▶ _EXERCISE INSTRUCTIONS_
Recreate the listing that follows line for line, without pictures.

▶ _COLLECTED DATA_
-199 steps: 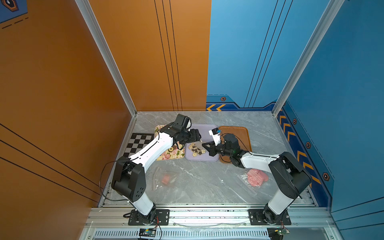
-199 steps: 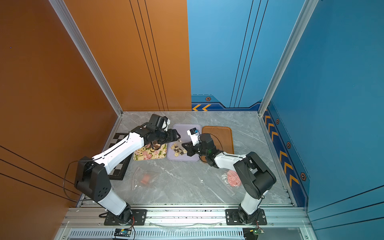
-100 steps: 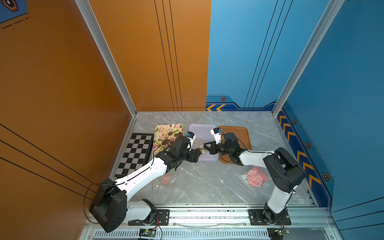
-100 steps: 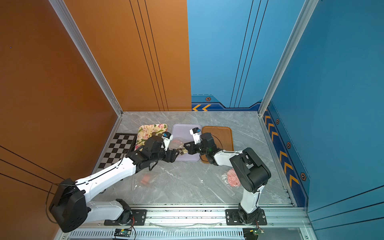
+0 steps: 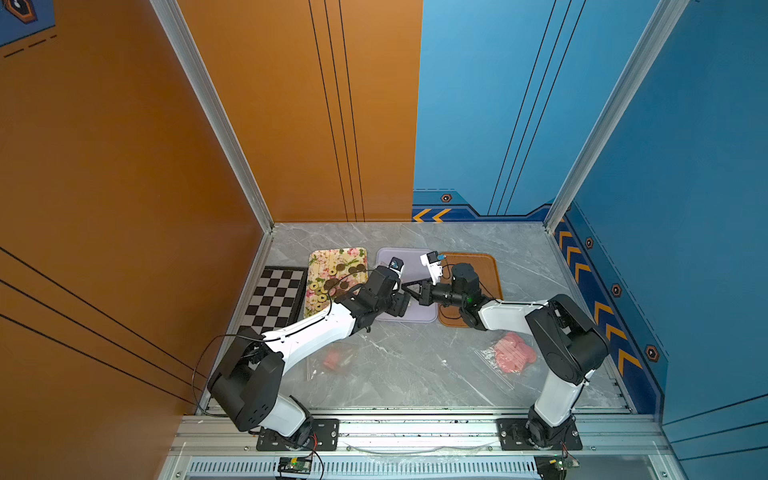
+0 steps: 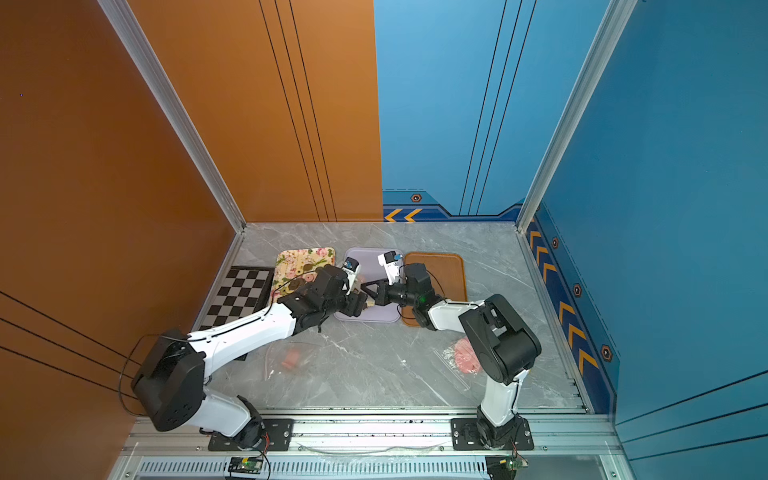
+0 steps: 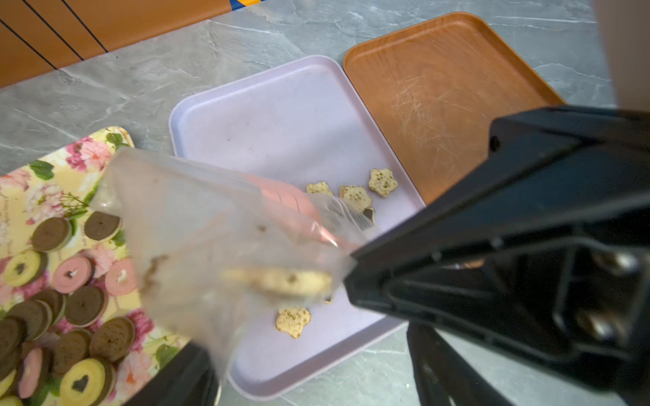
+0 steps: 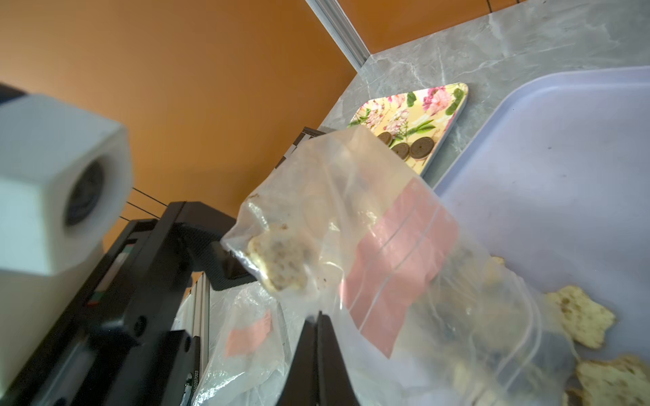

▶ _REPLY_
-199 steps: 
-199 steps: 
-100 steps: 
-100 steps: 
+0 steps: 
+0 steps: 
+0 steps: 
+0 steps: 

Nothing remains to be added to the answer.